1. A valve structure on the cylinder block of a brake booster, comprising a cylindrical exhaust column, wherein the outer side wall of the exhaust column is provided with external threads, characterized in that: The exhaust column has a coaxial cylindrical exhaust section at its front end. The diameter of the exhaust section is smaller than that of the exhaust column. The front end of the exhaust section is conical and forms a sealing slope. The exhaust section and the exhaust column have exhaust holes inside. The exhaust holes are set through the rear end of the exhaust column. The outer wall of the exhaust section has an exhaust port connected to the exhaust hole.

2. The valve structure on the cylinder of a brake booster according to claim 1, characterized in that: The exhaust column has an annular pressure ring on the outer side wall at the rear end.
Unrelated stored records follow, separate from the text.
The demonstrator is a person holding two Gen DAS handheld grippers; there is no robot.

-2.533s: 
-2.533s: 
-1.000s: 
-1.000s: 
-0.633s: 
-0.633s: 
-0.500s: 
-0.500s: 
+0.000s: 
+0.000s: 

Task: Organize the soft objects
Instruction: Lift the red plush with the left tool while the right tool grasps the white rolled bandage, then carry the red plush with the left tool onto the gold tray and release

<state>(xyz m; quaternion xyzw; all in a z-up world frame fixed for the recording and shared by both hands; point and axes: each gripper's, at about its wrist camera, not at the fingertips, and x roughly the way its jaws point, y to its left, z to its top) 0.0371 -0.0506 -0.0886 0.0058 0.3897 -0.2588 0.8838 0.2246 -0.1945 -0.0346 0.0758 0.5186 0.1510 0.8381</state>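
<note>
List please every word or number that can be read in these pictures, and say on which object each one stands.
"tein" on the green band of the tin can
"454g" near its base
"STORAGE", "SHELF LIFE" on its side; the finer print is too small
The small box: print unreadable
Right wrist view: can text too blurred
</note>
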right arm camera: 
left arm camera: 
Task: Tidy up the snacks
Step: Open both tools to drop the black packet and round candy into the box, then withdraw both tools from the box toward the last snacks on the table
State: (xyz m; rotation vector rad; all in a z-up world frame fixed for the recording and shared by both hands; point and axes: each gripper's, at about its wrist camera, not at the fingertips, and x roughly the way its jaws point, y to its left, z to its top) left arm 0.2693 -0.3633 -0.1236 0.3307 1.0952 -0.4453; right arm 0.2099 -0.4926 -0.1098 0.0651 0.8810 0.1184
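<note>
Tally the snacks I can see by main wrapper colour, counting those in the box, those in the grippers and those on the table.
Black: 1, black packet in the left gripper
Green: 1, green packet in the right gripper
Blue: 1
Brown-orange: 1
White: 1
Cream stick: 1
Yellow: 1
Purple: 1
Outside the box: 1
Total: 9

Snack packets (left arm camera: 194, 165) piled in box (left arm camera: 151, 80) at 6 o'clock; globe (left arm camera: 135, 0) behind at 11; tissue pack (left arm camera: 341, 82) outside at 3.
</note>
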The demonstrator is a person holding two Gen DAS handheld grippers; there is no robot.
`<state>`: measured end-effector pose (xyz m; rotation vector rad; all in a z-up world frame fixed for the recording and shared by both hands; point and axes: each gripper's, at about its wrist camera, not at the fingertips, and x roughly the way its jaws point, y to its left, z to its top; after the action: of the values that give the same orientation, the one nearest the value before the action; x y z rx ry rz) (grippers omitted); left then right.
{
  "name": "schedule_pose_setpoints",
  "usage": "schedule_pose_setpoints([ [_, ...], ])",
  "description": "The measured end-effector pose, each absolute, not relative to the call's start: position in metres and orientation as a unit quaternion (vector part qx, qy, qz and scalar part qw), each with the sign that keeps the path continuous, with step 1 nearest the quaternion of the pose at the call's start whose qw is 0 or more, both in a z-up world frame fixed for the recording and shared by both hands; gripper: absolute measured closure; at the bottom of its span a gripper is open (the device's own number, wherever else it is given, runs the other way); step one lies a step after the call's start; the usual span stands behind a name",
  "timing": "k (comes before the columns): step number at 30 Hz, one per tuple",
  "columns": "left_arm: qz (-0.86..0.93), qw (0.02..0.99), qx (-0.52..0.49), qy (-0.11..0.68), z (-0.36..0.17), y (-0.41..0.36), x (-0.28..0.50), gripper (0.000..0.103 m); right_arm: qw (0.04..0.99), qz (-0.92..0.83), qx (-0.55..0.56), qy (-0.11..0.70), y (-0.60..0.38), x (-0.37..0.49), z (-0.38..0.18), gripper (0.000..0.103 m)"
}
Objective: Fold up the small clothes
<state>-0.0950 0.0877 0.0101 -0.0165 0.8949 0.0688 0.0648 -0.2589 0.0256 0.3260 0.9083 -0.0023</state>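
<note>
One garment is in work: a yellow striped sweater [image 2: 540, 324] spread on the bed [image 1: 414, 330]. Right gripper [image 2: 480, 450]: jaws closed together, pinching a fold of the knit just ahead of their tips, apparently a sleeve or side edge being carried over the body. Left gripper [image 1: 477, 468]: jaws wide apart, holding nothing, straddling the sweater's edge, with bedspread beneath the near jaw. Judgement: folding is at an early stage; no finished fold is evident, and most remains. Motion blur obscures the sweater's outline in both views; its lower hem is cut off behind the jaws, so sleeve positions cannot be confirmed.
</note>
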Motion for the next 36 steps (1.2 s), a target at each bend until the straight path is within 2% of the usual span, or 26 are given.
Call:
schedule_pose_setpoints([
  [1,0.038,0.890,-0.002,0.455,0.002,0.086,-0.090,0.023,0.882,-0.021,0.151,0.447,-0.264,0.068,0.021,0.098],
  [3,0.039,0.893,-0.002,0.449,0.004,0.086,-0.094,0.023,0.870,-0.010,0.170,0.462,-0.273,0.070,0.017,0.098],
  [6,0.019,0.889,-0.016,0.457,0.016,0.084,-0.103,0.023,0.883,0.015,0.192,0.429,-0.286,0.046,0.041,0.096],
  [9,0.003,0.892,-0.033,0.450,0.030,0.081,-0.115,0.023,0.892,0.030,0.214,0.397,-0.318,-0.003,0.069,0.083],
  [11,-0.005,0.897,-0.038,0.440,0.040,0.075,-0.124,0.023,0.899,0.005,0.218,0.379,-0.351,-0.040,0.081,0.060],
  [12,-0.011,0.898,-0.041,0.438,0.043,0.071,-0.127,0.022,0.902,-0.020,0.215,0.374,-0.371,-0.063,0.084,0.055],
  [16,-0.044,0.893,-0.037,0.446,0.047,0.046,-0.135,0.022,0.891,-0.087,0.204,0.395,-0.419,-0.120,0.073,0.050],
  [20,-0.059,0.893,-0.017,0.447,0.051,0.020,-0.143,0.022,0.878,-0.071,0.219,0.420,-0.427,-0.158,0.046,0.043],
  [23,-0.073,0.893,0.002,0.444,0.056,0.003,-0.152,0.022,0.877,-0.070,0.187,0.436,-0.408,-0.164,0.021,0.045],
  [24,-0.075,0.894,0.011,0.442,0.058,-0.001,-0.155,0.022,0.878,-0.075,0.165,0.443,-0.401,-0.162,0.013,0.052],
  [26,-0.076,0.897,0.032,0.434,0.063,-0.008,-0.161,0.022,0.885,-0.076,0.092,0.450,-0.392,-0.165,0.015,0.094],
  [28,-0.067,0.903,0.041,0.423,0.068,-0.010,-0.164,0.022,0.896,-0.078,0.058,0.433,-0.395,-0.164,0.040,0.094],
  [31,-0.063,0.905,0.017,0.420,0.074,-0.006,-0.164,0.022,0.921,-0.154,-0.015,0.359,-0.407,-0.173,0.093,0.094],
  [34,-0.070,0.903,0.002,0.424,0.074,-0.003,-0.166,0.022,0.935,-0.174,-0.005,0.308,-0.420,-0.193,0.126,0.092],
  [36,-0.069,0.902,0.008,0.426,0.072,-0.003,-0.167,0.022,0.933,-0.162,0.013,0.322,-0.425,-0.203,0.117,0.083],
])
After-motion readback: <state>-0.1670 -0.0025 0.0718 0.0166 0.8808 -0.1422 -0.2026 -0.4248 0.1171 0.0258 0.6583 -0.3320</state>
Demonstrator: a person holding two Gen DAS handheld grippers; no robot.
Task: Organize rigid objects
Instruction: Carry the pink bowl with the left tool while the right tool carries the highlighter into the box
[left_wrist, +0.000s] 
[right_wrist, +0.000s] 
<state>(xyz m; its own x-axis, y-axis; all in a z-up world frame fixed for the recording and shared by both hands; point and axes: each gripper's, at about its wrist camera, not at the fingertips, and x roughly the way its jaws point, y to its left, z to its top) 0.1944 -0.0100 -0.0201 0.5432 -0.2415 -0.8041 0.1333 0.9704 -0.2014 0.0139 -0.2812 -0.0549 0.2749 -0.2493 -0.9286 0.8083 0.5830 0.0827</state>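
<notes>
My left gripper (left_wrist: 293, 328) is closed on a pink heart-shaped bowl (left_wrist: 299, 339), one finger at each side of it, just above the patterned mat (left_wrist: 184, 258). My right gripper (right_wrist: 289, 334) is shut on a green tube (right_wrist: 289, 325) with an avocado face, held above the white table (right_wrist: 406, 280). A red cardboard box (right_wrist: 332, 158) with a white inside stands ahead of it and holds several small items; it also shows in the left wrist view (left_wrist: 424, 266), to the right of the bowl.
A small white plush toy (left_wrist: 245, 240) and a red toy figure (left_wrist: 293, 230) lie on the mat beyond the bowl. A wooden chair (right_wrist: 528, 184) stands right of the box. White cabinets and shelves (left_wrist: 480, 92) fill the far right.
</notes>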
3. The valve structure on the cylinder of a brake booster according to claim 2, characterized in that: The pressure ring has an annular groove on its front side, and a sealing ring is connected inside the groove.

4. The valve structure on the cylinder of a brake booster according to claim 2, characterized in that: The exhaust column has a hexagonal operating part on the outer side wall at the rear end, and the operating part is located on the rear side of the pressure ring.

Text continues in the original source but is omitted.